Temple demo deep dive
For the Kyro II it was agreed that STM would produce a demo with ImgTec support to show off the hardware. The result was Temple (variously also known as TempleDemo and TempleMark), that could be run as both a looping demo (default) or as a benchmark to test other hardware in comparison to the Kyro II.
Planning for this demo began at the end of November 2000, with the Marketing Requirements Document (MRD) setting out a highly ambitious schedule of getting specification agreement by 20th December 2000, beta available 26th January 2001 and release for 16th Feburary 2001. However it would take until February 2001 before a decision on what the demo would be was actually made.
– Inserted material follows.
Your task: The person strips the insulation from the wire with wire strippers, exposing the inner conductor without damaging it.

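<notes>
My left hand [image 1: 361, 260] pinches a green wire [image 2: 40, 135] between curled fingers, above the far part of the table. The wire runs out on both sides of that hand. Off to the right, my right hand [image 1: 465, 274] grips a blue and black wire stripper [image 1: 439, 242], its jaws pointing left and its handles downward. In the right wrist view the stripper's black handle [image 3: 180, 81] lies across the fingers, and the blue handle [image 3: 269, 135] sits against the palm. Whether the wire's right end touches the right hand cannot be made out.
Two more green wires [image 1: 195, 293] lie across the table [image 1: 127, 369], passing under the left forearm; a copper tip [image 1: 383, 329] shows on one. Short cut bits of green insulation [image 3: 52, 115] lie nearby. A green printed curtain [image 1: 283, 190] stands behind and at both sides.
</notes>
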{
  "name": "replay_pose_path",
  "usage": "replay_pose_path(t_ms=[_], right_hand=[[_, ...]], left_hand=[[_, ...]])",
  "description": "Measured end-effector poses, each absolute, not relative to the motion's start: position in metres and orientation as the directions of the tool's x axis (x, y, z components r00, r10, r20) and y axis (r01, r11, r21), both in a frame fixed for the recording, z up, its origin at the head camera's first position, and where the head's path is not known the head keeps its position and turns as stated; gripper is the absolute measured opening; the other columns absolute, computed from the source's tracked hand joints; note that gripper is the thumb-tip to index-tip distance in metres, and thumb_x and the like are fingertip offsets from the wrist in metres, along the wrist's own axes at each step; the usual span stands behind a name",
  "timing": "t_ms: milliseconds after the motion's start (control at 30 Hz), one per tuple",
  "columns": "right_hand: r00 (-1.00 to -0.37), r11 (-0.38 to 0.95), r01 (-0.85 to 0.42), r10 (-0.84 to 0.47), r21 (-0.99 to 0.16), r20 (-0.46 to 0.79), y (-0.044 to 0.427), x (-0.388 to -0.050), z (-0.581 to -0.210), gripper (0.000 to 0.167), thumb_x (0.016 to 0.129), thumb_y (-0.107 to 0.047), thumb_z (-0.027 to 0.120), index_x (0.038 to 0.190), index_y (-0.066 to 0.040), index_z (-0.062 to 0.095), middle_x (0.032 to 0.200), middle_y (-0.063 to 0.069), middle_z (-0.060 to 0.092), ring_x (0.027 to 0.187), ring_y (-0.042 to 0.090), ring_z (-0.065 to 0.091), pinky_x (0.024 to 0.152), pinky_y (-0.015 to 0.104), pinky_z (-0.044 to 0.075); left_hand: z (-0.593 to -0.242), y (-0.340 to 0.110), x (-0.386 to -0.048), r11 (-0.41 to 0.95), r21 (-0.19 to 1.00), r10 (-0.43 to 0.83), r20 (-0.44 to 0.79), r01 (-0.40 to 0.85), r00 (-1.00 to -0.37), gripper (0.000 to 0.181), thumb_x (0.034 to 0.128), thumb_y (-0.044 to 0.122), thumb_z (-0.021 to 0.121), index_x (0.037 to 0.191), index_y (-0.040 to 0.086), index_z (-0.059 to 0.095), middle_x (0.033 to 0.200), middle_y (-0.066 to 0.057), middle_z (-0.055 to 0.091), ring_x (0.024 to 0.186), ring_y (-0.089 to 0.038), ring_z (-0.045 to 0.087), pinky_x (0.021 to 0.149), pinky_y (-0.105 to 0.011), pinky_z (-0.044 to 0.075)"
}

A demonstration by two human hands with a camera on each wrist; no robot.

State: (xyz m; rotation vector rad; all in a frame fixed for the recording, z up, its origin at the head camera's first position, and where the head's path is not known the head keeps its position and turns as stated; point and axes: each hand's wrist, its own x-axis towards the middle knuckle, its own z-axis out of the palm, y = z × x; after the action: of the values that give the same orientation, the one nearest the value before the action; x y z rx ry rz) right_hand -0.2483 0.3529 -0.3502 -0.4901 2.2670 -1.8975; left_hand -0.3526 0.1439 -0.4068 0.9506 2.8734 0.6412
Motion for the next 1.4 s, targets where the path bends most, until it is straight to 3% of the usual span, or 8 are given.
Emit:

Multiple ideas and themes were suggested by STM and ImgTec including:
City Flypast
A remote-controlled helicopter flies around a city. It could be on a “surveillance misson”, so it could zoom in on various buildings/rooms in the city to showcase various graphical effects. A city was chosen to promote high overdraw.
Wander About the Human Body
A camera flies around the internal organs of a human body. This makes modelling easier in the sense that they do not need to be realistic, but will require many polygons to produce good models.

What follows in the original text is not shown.